Richard Moldawsky, MD. Dr. Moldawsky has no financial relationships with companies related to this material.
REVIEW OF: Terao I et al, J Psychopharmacology2023;37(10);953–959
STUDY TYPE: Meta-analysis
Quetiapine is widely used in varying doses and formulations to manage schizophrenia. Given its extensive dose range in both immediate-release (IR) and extended-release (ER) forms, it can be challenging to determine which formulation is most appropriate to prescribe. This research offers a valuable comparison of IR and ER quetiapine across different dosages.

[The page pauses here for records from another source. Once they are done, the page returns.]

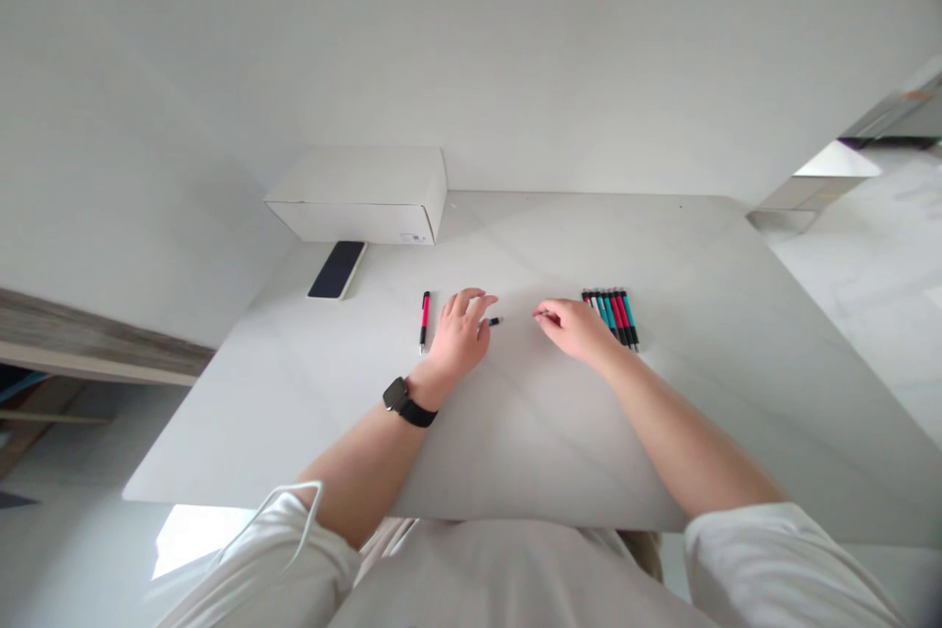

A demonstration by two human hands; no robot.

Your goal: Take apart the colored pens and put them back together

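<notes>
My left hand [460, 336], with a black wristwatch [401, 400] on its wrist, curls over a short dark pen piece [495, 321] whose tip pokes out past the fingers. A red-and-black pen [425, 319] lies just left of that hand, apart from it. My right hand [575, 329] rests on the tabletop with its fingertips pinched together around a tiny dark speck, too small to name. Beside that hand lies a row of several black, red and teal pens [610, 317], nearly touching its fingers' side.
A white cardboard box [360, 201] stands at the table's far edge. A black smartphone [337, 270] lies face up next to it. The white marble-look table [309, 422] ends in edges at the left and front, with a pale floor beyond.
</notes>
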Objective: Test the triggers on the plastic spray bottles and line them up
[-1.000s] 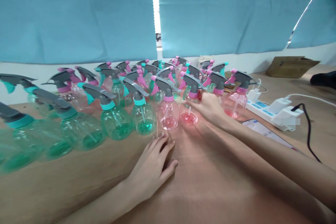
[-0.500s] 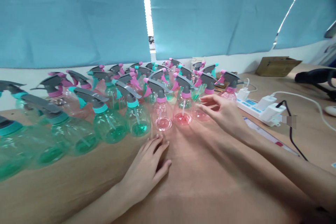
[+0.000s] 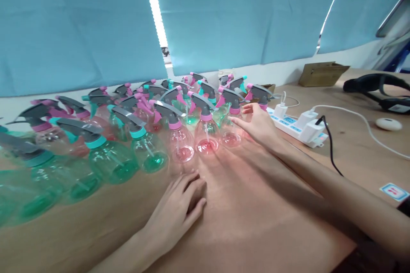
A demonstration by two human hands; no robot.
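Observation:
Several small spray bottles stand in rows on a wooden table (image 3: 256,204), green ones (image 3: 147,149) on the left and pink ones (image 3: 206,132) toward the middle. My left hand (image 3: 177,211) lies flat on the table, fingers stretched out, just in front of a pink bottle (image 3: 179,140). My right hand (image 3: 258,126) reaches forward with fingers apart and touches the side of the rightmost front pink bottle (image 3: 231,130). Neither hand holds anything.
A white power strip (image 3: 297,126) with plugged chargers and a black cable (image 3: 329,149) lies to the right of the bottles. Farther right are a cardboard box (image 3: 322,74), a black device (image 3: 374,85), a small white object (image 3: 388,124) and a card (image 3: 394,191). Blue blinds (image 3: 224,17) hang behind.
The view has swung to the right. My right hand drew back from one pink bottle, fingers spread, and now rests against the pink bottle to its right. My left hand stayed flat on the table.

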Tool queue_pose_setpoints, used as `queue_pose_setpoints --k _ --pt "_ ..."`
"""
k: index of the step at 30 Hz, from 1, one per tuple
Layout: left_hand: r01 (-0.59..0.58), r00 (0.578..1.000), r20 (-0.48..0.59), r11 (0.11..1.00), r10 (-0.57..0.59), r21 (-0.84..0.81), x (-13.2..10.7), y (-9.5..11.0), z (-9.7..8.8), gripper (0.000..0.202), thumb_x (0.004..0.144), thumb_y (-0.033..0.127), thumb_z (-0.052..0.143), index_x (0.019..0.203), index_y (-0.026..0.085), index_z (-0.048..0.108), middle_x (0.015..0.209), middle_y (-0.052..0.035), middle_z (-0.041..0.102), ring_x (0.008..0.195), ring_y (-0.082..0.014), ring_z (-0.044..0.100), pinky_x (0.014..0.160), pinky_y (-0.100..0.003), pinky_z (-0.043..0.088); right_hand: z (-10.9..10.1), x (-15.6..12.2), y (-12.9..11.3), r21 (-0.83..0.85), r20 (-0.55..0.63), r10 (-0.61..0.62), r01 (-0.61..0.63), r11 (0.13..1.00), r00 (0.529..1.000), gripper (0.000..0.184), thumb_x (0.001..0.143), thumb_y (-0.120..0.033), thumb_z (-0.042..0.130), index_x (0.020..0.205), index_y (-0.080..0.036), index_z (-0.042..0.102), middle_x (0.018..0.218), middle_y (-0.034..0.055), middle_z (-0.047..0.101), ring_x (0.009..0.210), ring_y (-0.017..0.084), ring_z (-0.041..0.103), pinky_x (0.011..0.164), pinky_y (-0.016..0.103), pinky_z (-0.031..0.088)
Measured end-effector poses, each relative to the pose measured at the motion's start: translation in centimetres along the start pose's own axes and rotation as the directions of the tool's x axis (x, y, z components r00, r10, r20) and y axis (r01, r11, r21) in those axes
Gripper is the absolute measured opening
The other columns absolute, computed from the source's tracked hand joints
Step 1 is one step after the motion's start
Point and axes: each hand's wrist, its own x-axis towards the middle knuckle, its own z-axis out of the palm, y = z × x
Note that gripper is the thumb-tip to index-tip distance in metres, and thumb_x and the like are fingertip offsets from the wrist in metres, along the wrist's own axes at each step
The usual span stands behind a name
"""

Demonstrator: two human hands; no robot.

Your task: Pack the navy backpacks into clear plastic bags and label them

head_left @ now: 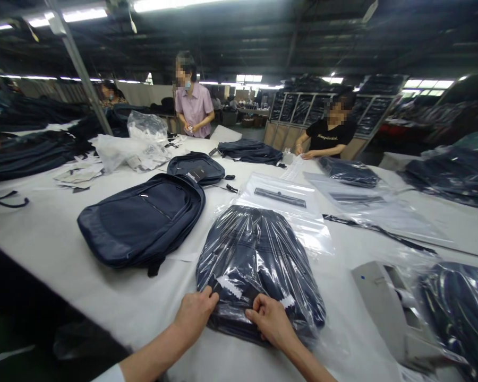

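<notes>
A navy backpack in a clear plastic bag (258,260) lies on the white table (56,239) right in front of me. My left hand (194,313) and my right hand (271,320) both pinch the bag's near edge, fingers closed on the plastic by a white zigzag strip. An unbagged navy backpack (143,220) lies flat to the left of the bagged one, apart from both hands.
A smaller navy bag (196,167) and empty plastic bags (281,197) lie further back. A grey device (386,302) and another bagged backpack (462,313) sit at the right. Two people stand at the table's far side; stacks of dark bags line both sides.
</notes>
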Motion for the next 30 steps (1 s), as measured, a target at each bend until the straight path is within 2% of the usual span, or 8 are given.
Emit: queue_pose_setpoints --k 6,11,15,19,23,26,28,30 --pt "-0.025 1.000 -0.009 0.998 0.025 -0.049 -0.4 -0.9 1.7 0.033 0.085 0.002 0.031 0.090 0.021 0.058 0.108 -0.0079 0.057 0.073 -0.0201 0.064 0.060 -0.032 0.046 0.0 0.1 0.3 0.004 0.012 -0.004 0.004 1.000 1.000 0.014 0.074 -0.025 0.060 0.068 -0.022 0.048 0.042 -0.0076 0.055 0.038 0.012 0.055 0.042 0.021 0.035" --pt "0.036 0.993 -0.089 0.922 -0.075 -0.386 -0.9 -1.5 1.9 0.012 0.085 0.017 0.044 0.082 0.018 0.056 0.100 -0.0055 0.052 0.074 -0.0156 0.058 0.069 -0.031 0.045 -0.1 0.2 0.4 0.026 0.037 0.011 -0.012 1.000 0.999 0.014 0.073 -0.027 0.062 0.069 -0.021 0.050 0.044 -0.0062 0.058 0.037 0.012 0.055 0.040 0.020 0.035" --pt "0.098 0.984 -0.060 0.795 -0.167 -0.599 -0.3 -2.1 2.0 0.037 0.082 0.049 0.053 0.067 0.016 0.056 0.087 -0.0031 0.050 0.074 -0.0165 0.056 0.073 -0.032 0.045 -0.3 0.6 0.4 0.161 0.105 0.085 -0.101 0.982 0.991 0.014 0.073 -0.022 0.063 0.070 -0.020 0.050 0.045 -0.0063 0.058 0.036 0.011 0.055 0.037 0.018 0.035" --pt "0.122 0.980 -0.038 0.734 -0.197 -0.668 0.4 -2.8 2.3 0.035 0.075 0.048 0.061 0.061 0.016 0.057 0.084 -0.0026 0.053 0.076 -0.0174 0.056 0.073 -0.031 0.045 -0.6 1.3 0.4 0.270 0.208 0.150 -0.204 0.941 0.967 0.013 0.080 -0.027 0.058 0.074 -0.019 0.049 0.050 -0.0027 0.062 0.041 0.014 0.060 0.038 0.019 0.041" --pt "0.113 0.982 -0.044 0.750 -0.186 -0.652 0.3 -3.1 3.1 0.038 0.073 0.052 0.060 0.061 0.016 0.058 0.078 -0.0029 0.056 0.071 -0.0185 0.056 0.067 -0.030 0.044 -1.4 0.5 -0.2 0.422 0.239 0.149 -0.241 0.874 0.960 0.025 0.083 -0.042 0.057 0.087 -0.017 0.055 0.069 0.0049 0.070 0.062 0.017 0.069 0.051 0.026 0.054" --pt "0.105 0.985 -0.043 0.786 -0.165 -0.609 0.4 -3.5 4.7 0.043 0.074 0.058 0.056 0.061 0.017 0.059 0.073 -0.0030 0.057 0.070 -0.0211 0.057 0.067 -0.032 0.042 -4.1 -0.8 0.1 0.559 0.114 0.101 -0.148 0.816 0.988 0.043 0.077 -0.050 0.063 0.107 -0.021 0.056 0.108 0.0082 0.068 0.095 0.018 0.067 0.073 0.030 0.057" --pt "0.096 0.990 -0.030 0.813 -0.138 -0.575 0.9 -4.0 6.1 0.048 0.074 0.063 0.054 0.059 0.018 0.059 0.071 -0.0028 0.055 0.070 -0.0224 0.057 0.067 -0.032 0.042 -8.1 -2.0 1.5 0.583 -0.091 0.115 -0.041 0.811 0.989 0.054 0.072 -0.055 0.065 0.114 -0.023 0.054 0.117 0.0074 0.065 0.102 0.019 0.065 0.079 0.031 0.056" --pt "0.091 0.992 -0.023 0.814 -0.127 -0.573 1.5 -4.6 7.2 0.052 0.073 0.068 0.052 0.059 0.018 0.058 0.071 -0.0025 0.055 0.070 -0.0233 0.058 0.067 -0.032 0.041 -13.6 -4.4 4.1 0.502 -0.388 0.196 0.028 0.864 0.901 0.062 0.069 -0.061 0.062 0.115 -0.020 0.056 0.109 0.0087 0.068 0.095 0.022 0.066 0.079 0.034 0.055"
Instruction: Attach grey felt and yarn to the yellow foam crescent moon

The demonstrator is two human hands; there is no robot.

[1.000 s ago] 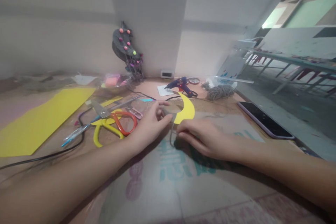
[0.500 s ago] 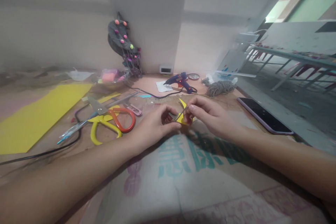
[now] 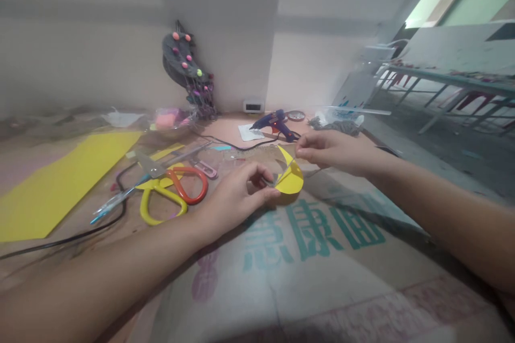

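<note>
My left hand pinches the near end of a thin grey string just in front of a yellow crescent-shaped paper piece. My right hand is closed in a pinch on the string's far end, raised to the right above the crescent. The string runs taut between the two hands. Both hands hover over a printed cardboard sheet with green characters.
Yellow and orange scissors, a pen and a black cable lie at left beside a yellow sheet. A blue glue gun, a twine bundle and a dark ornament with coloured beads stand at the back.
My right hand has risen from the cardboard and moved right and away, drawing the string taut. My left hand stayed near the crescent. The phone at right is now hidden behind my right arm.
</note>
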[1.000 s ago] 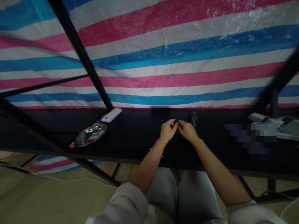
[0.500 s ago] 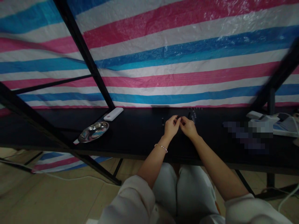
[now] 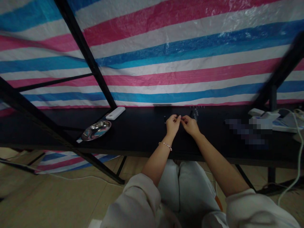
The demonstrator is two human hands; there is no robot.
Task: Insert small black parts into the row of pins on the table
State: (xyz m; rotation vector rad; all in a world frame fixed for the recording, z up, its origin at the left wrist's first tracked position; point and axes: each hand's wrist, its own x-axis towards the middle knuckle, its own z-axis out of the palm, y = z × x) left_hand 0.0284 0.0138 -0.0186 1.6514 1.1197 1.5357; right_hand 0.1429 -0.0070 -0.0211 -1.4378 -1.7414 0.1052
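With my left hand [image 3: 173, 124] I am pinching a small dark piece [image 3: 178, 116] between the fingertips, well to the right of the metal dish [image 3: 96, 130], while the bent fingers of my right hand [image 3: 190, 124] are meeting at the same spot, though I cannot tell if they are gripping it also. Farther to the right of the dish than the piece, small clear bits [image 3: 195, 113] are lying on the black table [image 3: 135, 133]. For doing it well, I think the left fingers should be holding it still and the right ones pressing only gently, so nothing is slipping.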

The study synthesized data from six double-blind, randomized, placebo-controlled trials involving 2,456 patients using a dose-response network meta-analysis. This analytical tool allows researchers to evaluate multiple doses within the same analysis, avoiding common issues found in traditional meta-analyses that mix different doses. The main outcomes were scores on the Positive and Negative Syndrome Scale and/or the Brief Psychiatric Rating Scale.
Both IR and ER quetiapine were more effective than placebo, which was not a surprise. However, there were significant differences across formulations and doses. IR quetiapine had a bell-shaped dose-response curve up to 500 mg, which peaked at a maximally effective dose of about 300 mg. ER quetiapine only had increasing efficacy above 300 mg, increasing linearly to a maximally effective dose around 550 mg and then decreasing somewhat to 800 mg (the highest dose studied). Superimposing these dose-response curves showed IR significantly outperforming ER at doses between 100 and 300 mg, with ER better in the 600–700 mg range.
The authors summarized their findings on quetiapine for schizophrenia with the following recommendations:
CARLAT TAKE
This meta-analysis provides us with some updated recommendations for prescribing quetiapine for schizophrenia. It suggests using IR quetiapine for doses up to 300 mg. For higher doses, ER is likely more effective, but may have diminishing returns above 550 mg.